Saturday, October 09, 1999

Your ABC and a big case of bias

Lee Burton and June Factor (on this page on Wednesday) have enunciated a fascinating new theory of media analysis -- big is beautiful or, at least, unbiased.

They say my allegations of a common ABC culture (outlined on this page on 30 September) can't be true because the ABC is a large organisation.  They can't be serious, surely?  Of course an organisation of several thousand people will not have exactly the same opinion, but a culture of bias is entirely possible.

One of the more powerful pieces of evidence of ABC bias is from Queensland University professor John Henningham's survey of journalists, where journalists rated 7.30 Report, ABC News, Four Corners and SBS News (in that order) as the most pro-ALP media outlets.

And the suggestion that size protects the ABC from bias makes the concerns about media concentration seem somewhat inconsistent.

It was also a wonderful irony that Bettina Arndt's excellent piece on the narrowness of debate on social policy -- across many media organisation and universites -- was run on the same day.  Arndt has been largely banned from the ABC over the past five years or so because people in the ABC do not like what she has to say.

Burton and Factor themselves allude to another piece of evidence of ABC bias -- the common nature (they say "hackneyed") of allegations of ABC bias.  It is indeed a fact that the ABC is perennially accused of left-wing bias.  I wonder why?

Nor is the internal debate within the ABC that Burton and Factor cite evidence of a lack of bias.  Western Marxist parties and organisations are notorious for bitter internal struggles and debates:  this does not make them broad intellectual churches.  A key problem with the ABC is not that it lacks internal debates, but the range of opinions represented inside the ABC is so narrow.  As former 3LO broadcaster Doug Aiton pointed out in these pages (26 February 1997).

Burton and Factor point to the ABC being under a legislative charter to "present a diversity of views".  Yet, as former ABC acting managing director Keith Macriell has pointed out in Review, the ABC charter does not require the ABC to fairly reflect national opinion, which is the issue.  "A diversity of views" can still reflect a narrow spectrum.

In private conversation, ABC staff and supporters will admit the ABC is left-wing, but say that is OK, because it "balances" the commercial media.

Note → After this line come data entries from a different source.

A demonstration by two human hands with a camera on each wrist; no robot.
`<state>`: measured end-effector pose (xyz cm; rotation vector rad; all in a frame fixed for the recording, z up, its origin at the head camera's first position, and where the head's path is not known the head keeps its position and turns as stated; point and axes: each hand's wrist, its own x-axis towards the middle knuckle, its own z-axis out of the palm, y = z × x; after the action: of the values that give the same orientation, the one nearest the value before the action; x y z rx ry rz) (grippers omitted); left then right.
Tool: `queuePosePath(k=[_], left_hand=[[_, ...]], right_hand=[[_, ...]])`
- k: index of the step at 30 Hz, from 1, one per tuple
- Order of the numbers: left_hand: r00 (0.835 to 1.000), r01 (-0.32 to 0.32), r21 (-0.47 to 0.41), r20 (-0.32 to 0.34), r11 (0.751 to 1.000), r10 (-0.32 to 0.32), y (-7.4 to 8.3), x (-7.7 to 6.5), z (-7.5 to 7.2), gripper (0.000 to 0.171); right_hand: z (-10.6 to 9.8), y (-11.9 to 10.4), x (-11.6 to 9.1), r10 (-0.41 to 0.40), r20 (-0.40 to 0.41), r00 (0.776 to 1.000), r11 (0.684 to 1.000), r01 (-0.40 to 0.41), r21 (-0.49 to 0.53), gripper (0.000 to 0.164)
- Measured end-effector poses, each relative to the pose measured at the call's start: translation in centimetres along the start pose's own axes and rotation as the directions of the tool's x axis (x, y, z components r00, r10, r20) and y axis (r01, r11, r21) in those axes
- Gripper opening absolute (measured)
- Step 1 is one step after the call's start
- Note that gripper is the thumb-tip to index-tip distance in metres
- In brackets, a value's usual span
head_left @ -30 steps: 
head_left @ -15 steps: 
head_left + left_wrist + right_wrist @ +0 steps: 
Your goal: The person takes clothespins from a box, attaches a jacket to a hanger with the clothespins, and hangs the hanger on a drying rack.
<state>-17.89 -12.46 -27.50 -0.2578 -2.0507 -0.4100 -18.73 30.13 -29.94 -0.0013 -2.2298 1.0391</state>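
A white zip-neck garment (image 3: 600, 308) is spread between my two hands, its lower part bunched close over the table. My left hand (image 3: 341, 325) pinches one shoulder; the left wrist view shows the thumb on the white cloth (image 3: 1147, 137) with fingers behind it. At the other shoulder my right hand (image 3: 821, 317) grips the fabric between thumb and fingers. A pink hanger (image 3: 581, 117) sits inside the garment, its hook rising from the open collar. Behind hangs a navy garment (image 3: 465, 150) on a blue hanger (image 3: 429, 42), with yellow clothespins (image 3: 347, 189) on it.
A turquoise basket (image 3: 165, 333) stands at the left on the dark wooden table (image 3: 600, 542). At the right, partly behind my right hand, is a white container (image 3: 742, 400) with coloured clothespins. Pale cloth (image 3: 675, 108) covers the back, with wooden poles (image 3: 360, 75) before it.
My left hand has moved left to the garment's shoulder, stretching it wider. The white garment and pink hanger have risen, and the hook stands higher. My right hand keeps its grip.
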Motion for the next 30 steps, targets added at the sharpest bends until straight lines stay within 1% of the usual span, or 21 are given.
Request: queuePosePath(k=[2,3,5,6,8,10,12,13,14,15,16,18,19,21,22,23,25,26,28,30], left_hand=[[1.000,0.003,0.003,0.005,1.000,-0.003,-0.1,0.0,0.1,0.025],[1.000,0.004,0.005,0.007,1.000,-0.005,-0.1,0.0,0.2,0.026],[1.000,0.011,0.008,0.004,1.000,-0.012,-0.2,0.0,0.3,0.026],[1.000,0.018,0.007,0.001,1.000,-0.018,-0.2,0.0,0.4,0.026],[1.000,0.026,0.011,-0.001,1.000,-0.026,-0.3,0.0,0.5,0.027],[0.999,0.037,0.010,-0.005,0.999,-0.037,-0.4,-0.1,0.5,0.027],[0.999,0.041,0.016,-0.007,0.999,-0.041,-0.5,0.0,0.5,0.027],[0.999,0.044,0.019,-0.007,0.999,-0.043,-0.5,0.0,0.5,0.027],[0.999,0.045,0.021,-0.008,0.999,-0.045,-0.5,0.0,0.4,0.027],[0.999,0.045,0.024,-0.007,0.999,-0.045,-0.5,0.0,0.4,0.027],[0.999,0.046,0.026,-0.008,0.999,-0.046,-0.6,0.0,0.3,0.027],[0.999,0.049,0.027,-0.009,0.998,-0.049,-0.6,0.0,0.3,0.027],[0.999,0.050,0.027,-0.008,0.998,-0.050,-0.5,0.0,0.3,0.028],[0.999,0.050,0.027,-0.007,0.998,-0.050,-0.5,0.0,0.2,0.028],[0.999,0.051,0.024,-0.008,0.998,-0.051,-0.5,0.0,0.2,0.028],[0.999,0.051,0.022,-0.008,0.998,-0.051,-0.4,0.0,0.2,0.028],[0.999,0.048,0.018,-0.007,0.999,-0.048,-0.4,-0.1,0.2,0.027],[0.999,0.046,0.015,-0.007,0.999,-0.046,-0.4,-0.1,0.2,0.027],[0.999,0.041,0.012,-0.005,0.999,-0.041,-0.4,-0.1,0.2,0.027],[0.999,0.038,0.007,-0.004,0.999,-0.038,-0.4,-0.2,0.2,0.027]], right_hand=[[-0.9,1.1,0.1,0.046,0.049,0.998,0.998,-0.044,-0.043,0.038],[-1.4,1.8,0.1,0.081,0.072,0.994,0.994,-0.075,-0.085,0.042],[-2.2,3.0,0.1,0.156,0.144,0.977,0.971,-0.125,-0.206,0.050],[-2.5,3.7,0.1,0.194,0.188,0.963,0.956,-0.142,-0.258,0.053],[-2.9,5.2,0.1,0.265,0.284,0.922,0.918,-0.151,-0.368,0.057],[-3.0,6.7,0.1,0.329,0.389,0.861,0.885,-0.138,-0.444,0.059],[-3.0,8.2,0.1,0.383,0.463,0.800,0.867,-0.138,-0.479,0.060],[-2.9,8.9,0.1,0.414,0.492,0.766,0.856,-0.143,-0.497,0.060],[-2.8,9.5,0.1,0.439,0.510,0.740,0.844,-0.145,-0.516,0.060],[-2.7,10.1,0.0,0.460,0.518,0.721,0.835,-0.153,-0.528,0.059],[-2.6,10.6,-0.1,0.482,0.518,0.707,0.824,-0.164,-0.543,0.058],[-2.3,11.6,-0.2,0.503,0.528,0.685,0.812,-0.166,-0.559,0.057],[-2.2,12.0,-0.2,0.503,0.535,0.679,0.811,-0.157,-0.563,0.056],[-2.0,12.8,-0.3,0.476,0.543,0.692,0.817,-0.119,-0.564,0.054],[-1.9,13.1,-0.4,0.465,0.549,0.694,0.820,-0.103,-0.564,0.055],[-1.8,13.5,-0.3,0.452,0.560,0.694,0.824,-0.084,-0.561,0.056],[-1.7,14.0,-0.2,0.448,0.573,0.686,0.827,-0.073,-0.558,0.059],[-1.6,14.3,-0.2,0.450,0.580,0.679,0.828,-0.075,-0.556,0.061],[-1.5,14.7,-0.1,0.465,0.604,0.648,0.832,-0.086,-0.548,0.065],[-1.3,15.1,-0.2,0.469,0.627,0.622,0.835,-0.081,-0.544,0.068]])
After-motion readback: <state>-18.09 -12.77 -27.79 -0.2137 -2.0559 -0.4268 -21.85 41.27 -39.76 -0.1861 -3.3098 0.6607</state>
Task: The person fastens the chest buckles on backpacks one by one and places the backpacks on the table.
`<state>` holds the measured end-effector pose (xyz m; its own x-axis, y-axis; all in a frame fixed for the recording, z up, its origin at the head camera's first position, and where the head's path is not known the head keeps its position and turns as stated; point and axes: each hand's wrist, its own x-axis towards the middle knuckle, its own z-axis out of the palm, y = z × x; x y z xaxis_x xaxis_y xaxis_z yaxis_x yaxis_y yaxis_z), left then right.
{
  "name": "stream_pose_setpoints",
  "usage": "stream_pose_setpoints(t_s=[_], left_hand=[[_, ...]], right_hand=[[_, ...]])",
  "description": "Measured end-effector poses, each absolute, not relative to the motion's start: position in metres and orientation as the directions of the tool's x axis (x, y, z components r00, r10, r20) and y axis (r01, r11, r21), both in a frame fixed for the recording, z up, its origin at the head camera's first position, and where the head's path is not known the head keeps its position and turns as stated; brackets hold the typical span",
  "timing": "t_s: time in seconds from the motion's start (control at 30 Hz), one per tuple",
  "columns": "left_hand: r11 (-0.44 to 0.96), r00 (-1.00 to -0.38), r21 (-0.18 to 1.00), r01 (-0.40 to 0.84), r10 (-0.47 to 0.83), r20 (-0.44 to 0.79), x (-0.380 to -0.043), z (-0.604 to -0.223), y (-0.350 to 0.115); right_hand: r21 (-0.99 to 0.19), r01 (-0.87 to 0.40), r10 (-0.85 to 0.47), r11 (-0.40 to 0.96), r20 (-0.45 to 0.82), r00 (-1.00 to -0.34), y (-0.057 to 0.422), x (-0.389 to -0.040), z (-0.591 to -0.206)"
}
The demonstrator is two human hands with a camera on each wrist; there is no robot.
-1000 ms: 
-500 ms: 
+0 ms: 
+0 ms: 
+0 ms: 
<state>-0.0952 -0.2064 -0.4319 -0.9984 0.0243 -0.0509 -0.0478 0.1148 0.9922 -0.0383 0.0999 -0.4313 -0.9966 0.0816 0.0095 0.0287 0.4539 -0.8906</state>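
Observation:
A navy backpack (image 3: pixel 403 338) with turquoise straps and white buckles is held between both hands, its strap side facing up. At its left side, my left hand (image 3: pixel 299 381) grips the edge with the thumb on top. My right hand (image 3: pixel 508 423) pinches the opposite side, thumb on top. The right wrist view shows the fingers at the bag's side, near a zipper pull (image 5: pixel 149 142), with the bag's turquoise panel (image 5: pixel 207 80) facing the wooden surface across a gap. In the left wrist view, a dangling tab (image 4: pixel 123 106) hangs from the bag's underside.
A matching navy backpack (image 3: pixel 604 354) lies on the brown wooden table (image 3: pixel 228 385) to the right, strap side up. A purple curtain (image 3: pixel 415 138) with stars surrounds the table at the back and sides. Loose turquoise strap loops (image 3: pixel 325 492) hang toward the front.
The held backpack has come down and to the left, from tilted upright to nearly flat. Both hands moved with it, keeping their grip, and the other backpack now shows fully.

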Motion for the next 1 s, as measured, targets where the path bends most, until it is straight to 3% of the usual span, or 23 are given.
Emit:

This is nonsense at two levels.  First, left of centre opinions have no difficulty getting into major newspapers and media.  Second, the ABC is not full of raging right-wingers who, out of a sense of public-spiritedness, doggedly make sure left of centre views get a fair run.  On the contrary, the poor accountability which is so sadly common in the public sector allows them to indulge in satisfaction of their own prejudices at taxpayer expense.

Taxpayers' money should not be used to disproportionately support some opinions over others in national debate.  That is the issue.

If the ABC cannot be reformed so that it is genuinely open to the range of national opinion, then it should be privatised to take its chances in the market place like everyone else.